My query pattern will be either asking for properties and neighborhood or traversing the graph. An example is: Vertex[name=claudio]=>OutgoingEdge[knows]=>Vertex[gender=female], which will give me all the female people that claudio likes.
I know that a graph database does just this, but they usually don't scale on multiple nodes in case of a huge dataset. So I'm willing to implement this on a NoSQL ColumnStore (HBase, Cassandra...)
My datamodel follows.
Vertices Table:
key: vertexid (uuid)
Family "Properties:": <property name>=><property value>, ...
Family "OutgoingEdges:": <edge key>=><other vertexid>, ...
Family "IncomingEdges:": same as outgoing edges...
This table allows me to fetch quickly the properties of a vertex and its adjacency list. I can't use the vertexid as the other endpoint because multiple edges (with different types) can connect the same two vertices.
Edges Table:
key: edge key (composite(<source vertexid>, <destination vertexid>,
<edge typename>)) (i.e. vertexid1_vertexid2_knows)
Family "Properties:": <property name>=><property value>, ...
This table allows me to fetch quickly the properties of an edge.
Edges Types:
key: composite(<source vertexid>, "out|in", <edge typename>) (i.e.
vertexid1_out_knows)
Family "Neighbor:": <destination vertexid>=>null,...
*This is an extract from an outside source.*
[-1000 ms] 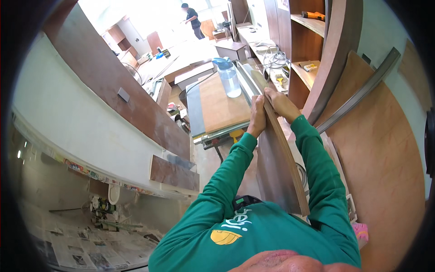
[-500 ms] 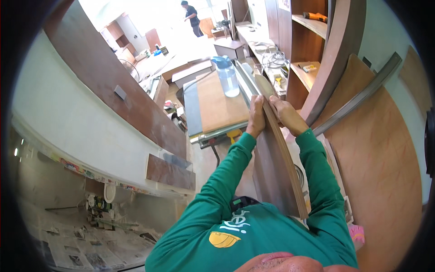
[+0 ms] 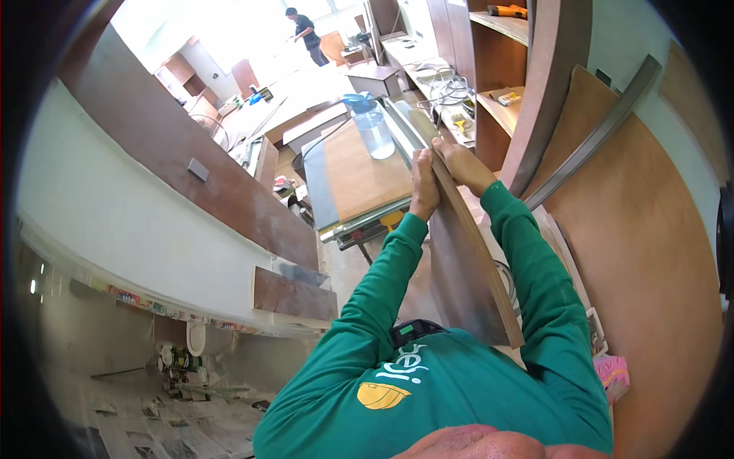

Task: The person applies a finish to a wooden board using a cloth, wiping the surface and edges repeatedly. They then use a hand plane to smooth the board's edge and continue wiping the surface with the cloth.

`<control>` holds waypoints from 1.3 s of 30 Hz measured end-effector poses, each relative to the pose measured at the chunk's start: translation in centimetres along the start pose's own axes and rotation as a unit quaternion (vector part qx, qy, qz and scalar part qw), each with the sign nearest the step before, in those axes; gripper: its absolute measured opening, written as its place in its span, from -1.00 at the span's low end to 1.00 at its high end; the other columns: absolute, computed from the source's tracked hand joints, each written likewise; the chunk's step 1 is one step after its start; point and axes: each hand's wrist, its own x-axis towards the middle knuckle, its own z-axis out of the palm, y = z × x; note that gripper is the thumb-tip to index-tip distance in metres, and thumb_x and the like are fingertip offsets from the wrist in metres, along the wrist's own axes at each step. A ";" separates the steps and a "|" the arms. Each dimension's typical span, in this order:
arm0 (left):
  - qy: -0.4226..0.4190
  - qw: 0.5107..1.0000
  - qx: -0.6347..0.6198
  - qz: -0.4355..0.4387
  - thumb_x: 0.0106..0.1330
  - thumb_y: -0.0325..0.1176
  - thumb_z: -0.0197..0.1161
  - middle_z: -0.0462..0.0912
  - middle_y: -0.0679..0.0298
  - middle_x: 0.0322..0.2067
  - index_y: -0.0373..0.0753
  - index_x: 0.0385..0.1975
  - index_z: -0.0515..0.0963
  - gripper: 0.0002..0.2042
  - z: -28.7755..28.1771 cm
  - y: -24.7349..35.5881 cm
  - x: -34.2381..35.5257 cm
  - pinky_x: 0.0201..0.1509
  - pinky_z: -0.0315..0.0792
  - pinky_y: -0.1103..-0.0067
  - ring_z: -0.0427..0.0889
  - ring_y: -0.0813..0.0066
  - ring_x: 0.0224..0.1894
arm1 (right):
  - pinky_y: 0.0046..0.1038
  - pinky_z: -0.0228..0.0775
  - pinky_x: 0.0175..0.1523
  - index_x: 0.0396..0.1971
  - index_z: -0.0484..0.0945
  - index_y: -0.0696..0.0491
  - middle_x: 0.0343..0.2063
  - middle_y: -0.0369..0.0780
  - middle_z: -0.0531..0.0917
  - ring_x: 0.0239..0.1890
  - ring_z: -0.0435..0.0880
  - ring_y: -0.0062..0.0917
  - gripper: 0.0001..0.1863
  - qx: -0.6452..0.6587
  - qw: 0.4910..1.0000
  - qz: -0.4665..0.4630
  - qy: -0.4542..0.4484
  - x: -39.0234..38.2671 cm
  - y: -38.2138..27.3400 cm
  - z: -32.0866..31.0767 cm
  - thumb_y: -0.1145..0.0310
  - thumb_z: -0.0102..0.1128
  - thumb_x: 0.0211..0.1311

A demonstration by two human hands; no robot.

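A long wooden board [image 3: 469,264] stands on edge in front of my body, its brown face turned left and its pale layered edge facing up. My left hand [image 3: 424,187] is closed on it from the left, thumb near the top edge. My right hand [image 3: 464,164] grips it from the right, almost opposite the left one. The board's near end reaches close to my chest; its far end lies beside a metal rail [image 3: 404,126] of the worktable. The fingers on the board's right side are partly hidden.
The worktable [image 3: 315,180] carries a brown panel [image 3: 355,172] and a clear water jug [image 3: 373,134] with a blue lid. Shelves [image 3: 501,115] stand at the right, near a leaning curved panel [image 3: 634,252] and grey strip [image 3: 604,126]. Another person [image 3: 307,37] stands far off.
The board and both hands have shifted slightly forward, away from my chest. Both hands keep their grip. The whole view has turned a little, so the background sits farther left.
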 end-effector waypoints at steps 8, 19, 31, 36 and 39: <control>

This table allows me to search/scan for edges that are either incoming or outgoing from a vertex and belong to specific type and would be the core of the traversing ability of the API (so i want it to be as fast as possible both in terms of network I/O (RPCs), disk I/O (seek)). It should also "scale" on the size of the graph, meaning that with the growth of the graph the cost of this type of operation should depend on the number of edges outgoing from the vertex and not on the total number of vertices and edges. The example above i'd be considering vertexid1 the source vertex with property name:claudio i'd scan vertexid1_out_knows and receive the list of vertices connected. After that i can scan on the column "Properties:gender" on these vertices and look for those having the "female" value.
Questions:
1) General: do you see a better data model for my operations?
2) Can i fit everything in one table where for certain keys some
families would be empty (i.e. the "OutgoingEdges:" family would not make
sense for the edges)? I'd like that because as you can see all the keys
are composed by the vertexid uuid prefix, so they would be very compact
and fit mostly on the same regionserver.
3) I guess that for the scanning I'd make extensive use of Filters. I
guess regexp Filter will be my friend. Do you have concerns about
performance of filters applied to this data model?